**TASK PROMPT:**
From the entries below, please gather each line containing the string "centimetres".

Collection entries:
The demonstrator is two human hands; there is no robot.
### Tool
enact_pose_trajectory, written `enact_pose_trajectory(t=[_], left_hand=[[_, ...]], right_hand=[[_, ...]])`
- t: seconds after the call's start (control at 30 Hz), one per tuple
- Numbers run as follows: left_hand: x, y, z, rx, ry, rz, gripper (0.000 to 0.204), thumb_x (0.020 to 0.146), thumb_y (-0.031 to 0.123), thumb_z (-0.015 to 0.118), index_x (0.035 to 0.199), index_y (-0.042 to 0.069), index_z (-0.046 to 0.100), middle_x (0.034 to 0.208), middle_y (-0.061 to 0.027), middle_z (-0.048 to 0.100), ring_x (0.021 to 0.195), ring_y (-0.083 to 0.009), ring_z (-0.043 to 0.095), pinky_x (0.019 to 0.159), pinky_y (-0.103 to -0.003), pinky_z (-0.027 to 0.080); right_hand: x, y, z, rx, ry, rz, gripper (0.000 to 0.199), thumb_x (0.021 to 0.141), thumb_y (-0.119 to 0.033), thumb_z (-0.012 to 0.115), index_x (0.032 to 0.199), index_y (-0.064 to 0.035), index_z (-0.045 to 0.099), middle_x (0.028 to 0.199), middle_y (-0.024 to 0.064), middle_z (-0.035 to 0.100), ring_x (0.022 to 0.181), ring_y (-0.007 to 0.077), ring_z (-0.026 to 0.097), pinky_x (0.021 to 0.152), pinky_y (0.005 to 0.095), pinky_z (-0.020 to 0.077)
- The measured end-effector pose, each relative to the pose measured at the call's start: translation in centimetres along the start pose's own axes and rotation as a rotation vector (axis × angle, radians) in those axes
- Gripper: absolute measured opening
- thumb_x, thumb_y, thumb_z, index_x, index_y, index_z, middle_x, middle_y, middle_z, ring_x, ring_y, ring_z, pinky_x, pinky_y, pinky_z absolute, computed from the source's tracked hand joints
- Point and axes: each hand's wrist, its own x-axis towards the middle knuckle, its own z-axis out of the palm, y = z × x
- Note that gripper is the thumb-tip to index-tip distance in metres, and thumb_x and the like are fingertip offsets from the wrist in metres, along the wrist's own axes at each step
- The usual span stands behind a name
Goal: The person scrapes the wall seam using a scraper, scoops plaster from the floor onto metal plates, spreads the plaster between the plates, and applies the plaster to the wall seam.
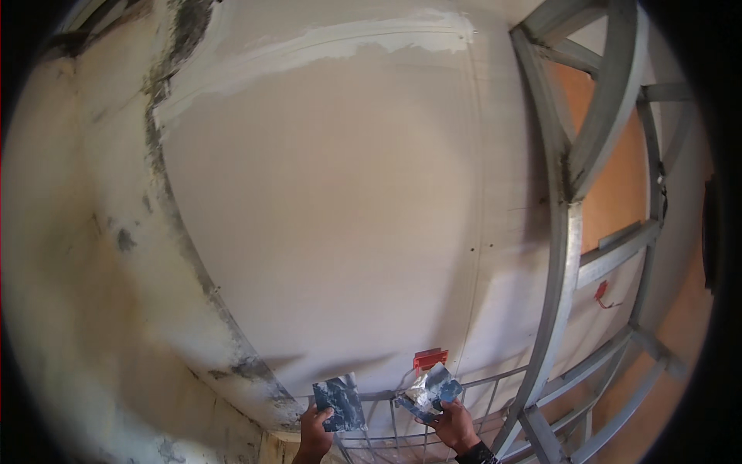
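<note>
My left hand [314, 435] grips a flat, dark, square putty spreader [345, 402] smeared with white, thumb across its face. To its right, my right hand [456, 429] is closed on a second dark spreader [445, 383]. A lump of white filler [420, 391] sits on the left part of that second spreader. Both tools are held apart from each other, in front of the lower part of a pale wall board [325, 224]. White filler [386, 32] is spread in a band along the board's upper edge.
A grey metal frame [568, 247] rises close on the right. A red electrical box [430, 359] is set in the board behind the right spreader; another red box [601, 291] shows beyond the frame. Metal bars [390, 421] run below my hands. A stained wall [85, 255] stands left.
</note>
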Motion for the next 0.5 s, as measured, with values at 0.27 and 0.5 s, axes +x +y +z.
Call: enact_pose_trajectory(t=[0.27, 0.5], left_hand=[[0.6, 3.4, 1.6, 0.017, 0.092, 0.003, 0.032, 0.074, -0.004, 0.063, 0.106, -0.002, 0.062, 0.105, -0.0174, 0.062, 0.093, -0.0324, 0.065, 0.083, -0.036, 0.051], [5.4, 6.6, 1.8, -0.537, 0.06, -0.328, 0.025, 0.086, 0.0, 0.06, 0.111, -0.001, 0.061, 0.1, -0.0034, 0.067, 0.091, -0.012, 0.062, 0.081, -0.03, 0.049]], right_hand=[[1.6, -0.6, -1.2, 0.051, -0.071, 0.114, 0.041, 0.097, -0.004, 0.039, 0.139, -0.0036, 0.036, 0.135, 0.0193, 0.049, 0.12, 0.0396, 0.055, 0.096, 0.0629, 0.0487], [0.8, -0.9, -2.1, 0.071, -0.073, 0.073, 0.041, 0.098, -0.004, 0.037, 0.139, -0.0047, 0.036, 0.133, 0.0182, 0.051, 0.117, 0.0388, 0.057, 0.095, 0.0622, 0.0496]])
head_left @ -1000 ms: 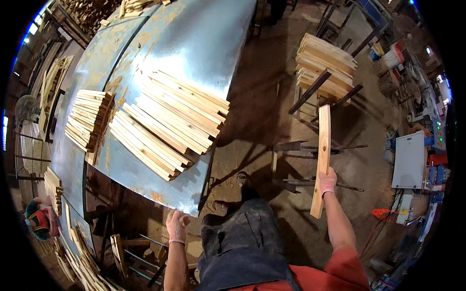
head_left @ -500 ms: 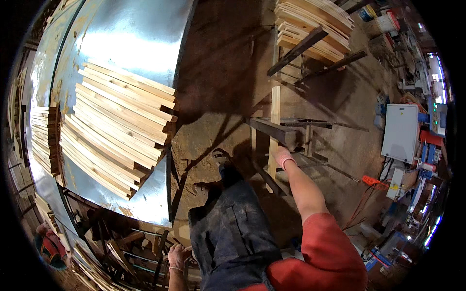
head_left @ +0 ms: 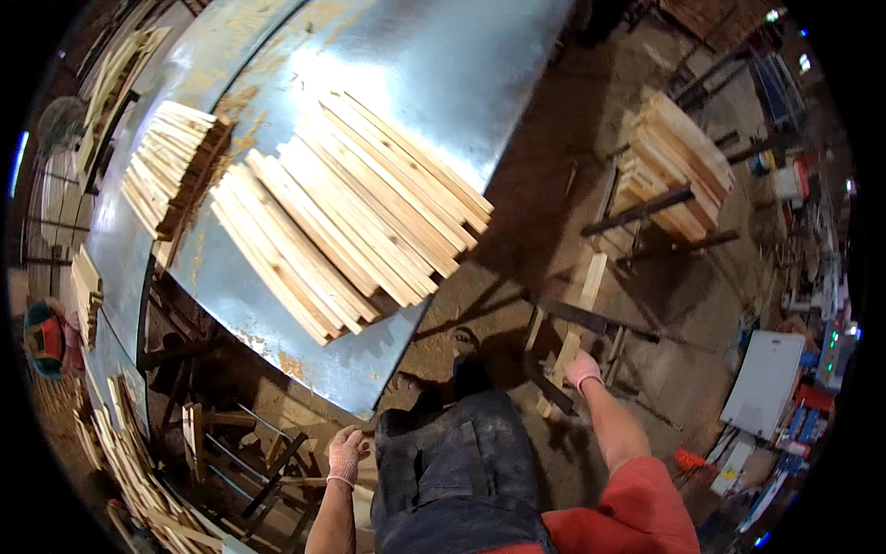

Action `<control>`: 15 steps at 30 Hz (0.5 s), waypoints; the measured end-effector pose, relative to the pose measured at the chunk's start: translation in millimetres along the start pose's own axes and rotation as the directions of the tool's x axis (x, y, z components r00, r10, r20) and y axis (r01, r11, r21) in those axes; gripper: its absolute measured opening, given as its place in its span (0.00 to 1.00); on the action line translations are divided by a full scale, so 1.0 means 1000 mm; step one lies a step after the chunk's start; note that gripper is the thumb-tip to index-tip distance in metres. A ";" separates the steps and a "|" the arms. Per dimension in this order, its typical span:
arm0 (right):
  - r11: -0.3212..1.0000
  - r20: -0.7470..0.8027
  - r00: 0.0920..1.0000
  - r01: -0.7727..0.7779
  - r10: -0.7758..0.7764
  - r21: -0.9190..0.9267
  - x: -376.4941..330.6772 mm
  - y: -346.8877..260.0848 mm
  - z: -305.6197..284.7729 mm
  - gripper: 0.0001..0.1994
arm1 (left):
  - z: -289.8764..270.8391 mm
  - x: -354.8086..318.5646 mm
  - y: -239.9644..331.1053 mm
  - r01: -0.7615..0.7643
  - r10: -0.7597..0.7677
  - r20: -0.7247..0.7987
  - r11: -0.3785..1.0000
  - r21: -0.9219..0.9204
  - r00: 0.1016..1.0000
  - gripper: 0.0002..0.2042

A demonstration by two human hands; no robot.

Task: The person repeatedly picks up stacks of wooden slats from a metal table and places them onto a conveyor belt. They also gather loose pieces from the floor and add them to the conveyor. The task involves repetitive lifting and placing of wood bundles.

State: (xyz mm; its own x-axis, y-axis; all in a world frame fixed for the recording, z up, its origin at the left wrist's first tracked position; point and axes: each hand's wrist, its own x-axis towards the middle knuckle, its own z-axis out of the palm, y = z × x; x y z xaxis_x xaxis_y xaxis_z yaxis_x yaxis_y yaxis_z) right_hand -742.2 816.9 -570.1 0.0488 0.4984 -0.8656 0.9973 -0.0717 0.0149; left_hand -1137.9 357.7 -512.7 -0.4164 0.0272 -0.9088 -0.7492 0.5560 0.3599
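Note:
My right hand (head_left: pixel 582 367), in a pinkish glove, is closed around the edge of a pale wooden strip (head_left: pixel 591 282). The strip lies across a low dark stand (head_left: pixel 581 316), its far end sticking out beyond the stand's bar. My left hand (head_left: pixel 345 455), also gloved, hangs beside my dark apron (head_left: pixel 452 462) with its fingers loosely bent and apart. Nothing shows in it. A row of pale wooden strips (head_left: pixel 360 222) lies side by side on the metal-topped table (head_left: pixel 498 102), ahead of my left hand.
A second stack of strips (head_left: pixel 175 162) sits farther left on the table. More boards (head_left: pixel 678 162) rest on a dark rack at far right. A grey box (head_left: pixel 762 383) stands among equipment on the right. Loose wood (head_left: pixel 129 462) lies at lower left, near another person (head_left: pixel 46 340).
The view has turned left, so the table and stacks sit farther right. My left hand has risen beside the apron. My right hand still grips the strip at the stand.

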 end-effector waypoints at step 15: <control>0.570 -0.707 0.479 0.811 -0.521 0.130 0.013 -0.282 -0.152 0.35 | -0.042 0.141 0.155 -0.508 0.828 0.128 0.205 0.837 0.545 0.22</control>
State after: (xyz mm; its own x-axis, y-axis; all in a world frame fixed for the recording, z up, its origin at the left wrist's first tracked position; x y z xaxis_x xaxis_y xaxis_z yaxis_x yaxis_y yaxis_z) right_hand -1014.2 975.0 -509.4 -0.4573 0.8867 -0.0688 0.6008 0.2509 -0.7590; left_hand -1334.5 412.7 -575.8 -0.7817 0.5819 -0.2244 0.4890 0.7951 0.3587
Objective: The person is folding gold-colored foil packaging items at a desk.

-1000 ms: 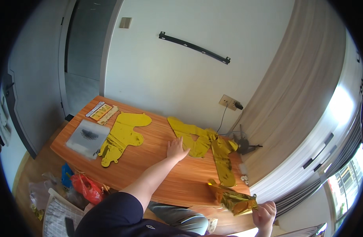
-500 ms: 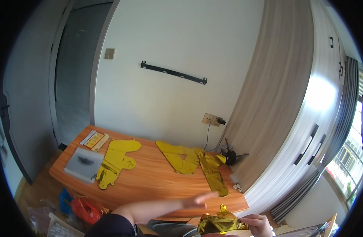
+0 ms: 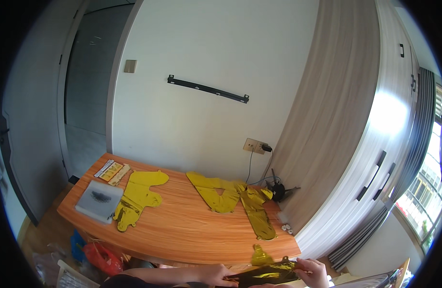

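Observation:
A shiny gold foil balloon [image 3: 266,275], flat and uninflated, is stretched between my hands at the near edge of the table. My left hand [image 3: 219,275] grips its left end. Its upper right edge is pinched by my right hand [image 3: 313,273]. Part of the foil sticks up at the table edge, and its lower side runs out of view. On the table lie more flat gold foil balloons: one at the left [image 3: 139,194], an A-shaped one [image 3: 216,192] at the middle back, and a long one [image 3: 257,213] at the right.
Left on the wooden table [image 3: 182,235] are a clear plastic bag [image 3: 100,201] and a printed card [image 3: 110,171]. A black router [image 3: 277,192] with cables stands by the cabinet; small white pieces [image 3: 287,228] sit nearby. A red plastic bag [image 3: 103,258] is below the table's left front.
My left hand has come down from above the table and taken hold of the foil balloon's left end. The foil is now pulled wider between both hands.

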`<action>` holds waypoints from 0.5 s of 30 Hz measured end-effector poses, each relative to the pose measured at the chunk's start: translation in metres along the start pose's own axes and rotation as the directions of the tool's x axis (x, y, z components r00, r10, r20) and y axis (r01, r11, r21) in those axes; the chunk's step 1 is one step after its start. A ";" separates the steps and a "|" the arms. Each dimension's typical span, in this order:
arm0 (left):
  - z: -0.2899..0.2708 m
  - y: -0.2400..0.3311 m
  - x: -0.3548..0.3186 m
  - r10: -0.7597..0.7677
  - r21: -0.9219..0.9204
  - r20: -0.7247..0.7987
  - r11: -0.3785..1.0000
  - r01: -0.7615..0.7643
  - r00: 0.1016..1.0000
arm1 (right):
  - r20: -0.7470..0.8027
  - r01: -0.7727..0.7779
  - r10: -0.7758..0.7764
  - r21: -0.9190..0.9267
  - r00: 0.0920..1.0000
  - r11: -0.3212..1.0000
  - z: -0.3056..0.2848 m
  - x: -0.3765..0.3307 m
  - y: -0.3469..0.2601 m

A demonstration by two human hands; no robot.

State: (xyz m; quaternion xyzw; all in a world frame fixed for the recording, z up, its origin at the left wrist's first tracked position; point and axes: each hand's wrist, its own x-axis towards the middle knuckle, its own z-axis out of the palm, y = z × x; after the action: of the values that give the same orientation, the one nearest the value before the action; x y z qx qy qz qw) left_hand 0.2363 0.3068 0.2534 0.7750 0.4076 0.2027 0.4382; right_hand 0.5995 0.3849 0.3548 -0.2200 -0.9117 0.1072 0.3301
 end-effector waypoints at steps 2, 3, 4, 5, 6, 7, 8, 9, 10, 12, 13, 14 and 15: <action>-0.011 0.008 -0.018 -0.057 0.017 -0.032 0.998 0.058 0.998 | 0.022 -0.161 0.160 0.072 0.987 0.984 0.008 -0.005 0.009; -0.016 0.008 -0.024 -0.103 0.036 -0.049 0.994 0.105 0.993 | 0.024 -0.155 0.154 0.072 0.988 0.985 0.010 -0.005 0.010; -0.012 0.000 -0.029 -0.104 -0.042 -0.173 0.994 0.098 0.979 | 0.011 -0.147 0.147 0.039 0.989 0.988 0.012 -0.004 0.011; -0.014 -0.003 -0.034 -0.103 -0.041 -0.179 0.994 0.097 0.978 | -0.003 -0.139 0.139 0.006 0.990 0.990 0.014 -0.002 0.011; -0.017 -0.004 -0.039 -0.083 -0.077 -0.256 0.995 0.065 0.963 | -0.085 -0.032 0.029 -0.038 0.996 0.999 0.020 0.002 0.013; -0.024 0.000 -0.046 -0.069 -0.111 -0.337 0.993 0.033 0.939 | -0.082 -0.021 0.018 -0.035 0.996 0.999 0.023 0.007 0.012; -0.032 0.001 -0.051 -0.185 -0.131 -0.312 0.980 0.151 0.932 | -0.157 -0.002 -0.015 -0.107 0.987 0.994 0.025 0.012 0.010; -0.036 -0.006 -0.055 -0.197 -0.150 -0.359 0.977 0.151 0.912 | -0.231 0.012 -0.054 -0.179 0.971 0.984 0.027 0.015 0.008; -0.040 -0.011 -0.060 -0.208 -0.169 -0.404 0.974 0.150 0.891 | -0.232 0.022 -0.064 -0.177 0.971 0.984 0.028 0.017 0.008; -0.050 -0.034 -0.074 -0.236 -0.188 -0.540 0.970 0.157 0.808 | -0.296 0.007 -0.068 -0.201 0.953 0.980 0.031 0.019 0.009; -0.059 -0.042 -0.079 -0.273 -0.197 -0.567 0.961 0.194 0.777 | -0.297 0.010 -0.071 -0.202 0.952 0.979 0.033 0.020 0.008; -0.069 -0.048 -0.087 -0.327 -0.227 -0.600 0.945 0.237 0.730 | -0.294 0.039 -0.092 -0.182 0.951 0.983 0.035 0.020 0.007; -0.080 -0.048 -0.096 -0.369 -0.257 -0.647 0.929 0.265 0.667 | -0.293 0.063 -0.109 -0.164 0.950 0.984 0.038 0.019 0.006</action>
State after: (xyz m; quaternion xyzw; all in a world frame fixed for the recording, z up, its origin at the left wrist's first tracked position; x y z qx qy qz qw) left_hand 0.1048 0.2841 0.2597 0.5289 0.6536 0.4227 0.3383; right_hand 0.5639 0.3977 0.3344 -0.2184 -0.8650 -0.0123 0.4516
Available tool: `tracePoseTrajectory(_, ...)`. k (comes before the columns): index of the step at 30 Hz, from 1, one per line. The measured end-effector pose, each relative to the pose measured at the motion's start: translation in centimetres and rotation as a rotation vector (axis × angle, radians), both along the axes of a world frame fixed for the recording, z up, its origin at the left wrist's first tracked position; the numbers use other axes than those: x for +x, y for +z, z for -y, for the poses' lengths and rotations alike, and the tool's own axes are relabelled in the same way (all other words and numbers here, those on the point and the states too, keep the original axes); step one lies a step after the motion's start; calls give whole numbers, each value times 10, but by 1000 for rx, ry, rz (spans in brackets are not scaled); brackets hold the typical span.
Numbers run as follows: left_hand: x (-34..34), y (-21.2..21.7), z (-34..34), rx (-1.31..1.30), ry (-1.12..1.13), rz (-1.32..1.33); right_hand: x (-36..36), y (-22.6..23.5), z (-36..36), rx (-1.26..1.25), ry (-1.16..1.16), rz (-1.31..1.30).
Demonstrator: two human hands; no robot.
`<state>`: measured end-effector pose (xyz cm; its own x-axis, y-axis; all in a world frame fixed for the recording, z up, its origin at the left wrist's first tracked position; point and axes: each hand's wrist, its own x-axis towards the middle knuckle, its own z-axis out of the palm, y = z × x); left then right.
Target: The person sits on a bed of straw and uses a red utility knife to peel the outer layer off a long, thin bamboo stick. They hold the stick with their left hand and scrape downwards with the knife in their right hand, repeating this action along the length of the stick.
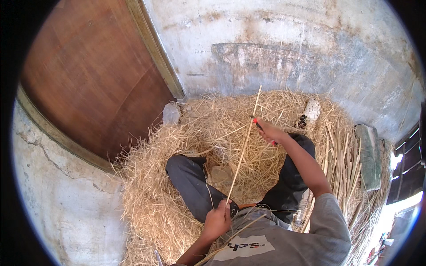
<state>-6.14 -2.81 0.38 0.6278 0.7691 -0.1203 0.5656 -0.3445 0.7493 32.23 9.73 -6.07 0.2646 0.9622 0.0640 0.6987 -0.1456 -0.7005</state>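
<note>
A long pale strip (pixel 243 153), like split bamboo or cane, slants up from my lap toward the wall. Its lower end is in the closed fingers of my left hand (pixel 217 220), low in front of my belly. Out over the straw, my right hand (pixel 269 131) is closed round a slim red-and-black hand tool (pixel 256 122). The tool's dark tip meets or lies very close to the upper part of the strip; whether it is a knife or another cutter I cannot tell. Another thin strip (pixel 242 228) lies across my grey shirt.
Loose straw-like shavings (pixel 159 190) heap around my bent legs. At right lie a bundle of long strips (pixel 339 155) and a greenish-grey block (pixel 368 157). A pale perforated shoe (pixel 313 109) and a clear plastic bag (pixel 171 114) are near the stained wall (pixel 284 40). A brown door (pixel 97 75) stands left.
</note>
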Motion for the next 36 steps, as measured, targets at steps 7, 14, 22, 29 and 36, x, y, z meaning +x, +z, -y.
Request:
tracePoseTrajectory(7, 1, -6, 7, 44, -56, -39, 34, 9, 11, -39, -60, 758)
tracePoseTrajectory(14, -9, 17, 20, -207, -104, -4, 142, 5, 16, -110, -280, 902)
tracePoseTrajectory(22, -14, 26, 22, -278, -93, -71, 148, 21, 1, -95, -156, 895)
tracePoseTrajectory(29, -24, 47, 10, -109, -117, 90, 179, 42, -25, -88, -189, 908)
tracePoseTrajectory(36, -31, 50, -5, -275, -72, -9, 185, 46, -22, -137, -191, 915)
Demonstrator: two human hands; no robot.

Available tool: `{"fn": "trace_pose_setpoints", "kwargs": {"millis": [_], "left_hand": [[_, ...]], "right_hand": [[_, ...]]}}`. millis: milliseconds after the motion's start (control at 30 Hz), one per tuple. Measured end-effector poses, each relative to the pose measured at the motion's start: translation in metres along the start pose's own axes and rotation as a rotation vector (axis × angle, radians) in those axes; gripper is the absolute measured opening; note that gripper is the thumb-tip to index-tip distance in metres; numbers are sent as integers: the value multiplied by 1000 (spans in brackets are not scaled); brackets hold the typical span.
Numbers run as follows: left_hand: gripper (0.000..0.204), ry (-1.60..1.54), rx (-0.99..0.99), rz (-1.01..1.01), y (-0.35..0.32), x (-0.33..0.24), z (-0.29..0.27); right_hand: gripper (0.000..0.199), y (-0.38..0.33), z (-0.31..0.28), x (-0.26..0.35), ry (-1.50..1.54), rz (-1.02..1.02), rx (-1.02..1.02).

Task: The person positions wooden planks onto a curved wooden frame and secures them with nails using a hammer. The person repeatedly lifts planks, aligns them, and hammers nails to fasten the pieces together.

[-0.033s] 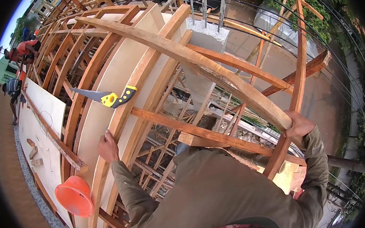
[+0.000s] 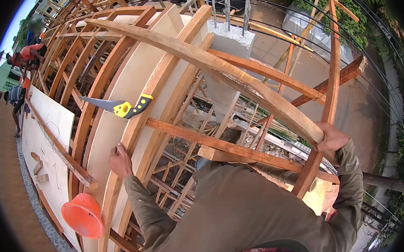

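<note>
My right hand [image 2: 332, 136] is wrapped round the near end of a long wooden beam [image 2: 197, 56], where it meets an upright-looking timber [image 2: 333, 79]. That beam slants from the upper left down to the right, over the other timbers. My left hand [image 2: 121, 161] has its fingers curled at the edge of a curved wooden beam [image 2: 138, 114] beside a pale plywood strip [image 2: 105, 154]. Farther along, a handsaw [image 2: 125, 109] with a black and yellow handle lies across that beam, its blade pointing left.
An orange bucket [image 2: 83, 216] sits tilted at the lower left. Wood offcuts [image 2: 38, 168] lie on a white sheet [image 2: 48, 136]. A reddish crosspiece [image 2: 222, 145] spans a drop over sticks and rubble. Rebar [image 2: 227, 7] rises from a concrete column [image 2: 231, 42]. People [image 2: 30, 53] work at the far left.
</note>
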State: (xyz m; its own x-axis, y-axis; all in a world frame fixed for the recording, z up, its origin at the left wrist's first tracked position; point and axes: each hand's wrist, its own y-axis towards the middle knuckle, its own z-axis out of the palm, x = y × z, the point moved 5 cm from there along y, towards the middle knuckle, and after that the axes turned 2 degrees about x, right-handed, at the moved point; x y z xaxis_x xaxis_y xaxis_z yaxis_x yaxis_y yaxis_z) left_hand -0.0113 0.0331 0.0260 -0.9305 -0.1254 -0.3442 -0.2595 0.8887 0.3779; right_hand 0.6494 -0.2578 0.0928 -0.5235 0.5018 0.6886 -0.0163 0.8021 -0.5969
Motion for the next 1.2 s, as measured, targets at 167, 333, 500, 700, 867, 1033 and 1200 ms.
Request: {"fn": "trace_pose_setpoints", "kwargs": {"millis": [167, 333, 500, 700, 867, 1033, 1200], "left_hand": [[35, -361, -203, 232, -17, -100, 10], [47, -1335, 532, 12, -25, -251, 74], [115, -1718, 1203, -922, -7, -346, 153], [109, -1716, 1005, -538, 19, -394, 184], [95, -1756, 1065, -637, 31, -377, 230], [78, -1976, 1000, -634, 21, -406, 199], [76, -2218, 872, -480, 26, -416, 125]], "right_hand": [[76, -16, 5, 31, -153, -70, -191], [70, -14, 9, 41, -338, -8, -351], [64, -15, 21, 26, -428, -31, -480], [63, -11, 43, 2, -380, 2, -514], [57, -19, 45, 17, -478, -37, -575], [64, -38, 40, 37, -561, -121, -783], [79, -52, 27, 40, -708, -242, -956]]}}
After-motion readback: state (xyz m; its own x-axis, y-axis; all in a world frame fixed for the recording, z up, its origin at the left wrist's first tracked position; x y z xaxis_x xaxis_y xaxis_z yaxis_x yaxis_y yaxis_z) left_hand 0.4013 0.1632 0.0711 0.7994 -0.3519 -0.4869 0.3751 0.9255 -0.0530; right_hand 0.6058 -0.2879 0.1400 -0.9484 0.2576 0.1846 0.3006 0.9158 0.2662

**FINISHED EXERCISE:**
- The measured end-effector pose, each relative to the pose measured at the call's start: translation in centimetres along the start pose's own axes and rotation as a rotation vector (axis × angle, radians) in those axes
Available tool: `tracePoseTrajectory(_, ...)`. k (comes before the columns): index of the step at 30 Hz, from 1, one per line. The measured end-effector pose, each relative to the pose measured at the motion's start: translation in centimetres and rotation as a rotation vector (axis × angle, radians), both along the axes of a world frame fixed for the recording, z up, its origin at the left wrist's first tracked position; the numbers use other axes than those: x for +x, y for +z, z for -y, for the poses' lengths and rotations alike, and the tool's own axes are relabelled in the same way (all other words and numbers here, those on the point and the states too, keep the original axes); step one lies a step after the motion's start; calls give whole numbers, each value times 10, but by 1000 for rx, ry, rz (spans in brackets are not scaled); brackets hold the typical span.

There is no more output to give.